* [What needs to be done]: Retype exactly the lines below, starting with the line that contains "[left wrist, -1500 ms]" and ending with the last line; leave out any pictures.

* [Raw data]:
== == ==

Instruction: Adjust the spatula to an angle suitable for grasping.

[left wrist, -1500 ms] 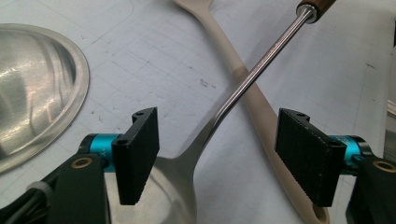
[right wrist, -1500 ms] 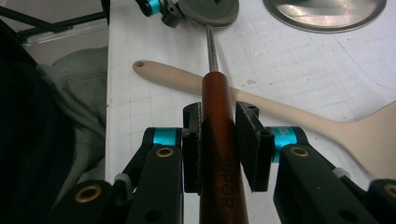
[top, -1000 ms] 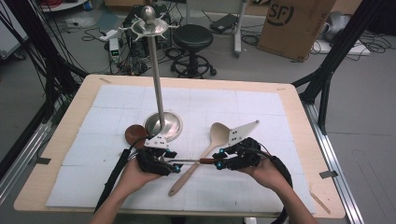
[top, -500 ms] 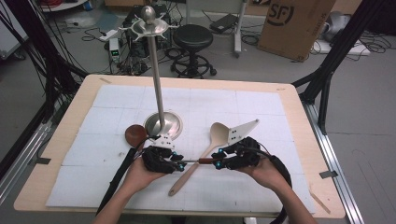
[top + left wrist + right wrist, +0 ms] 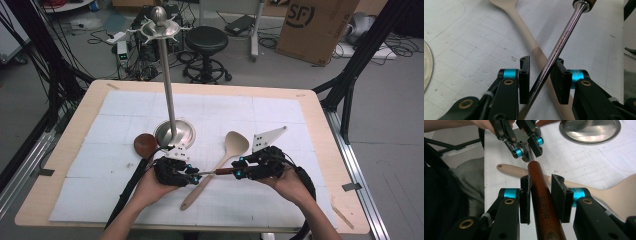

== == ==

* [Output of the task]:
[left wrist, -1500 ms] 
[right wrist, -1500 ms] 
[top, -1000 ms] 
[top, -500 ms] 
[top + left wrist + right wrist, +0 ms] 

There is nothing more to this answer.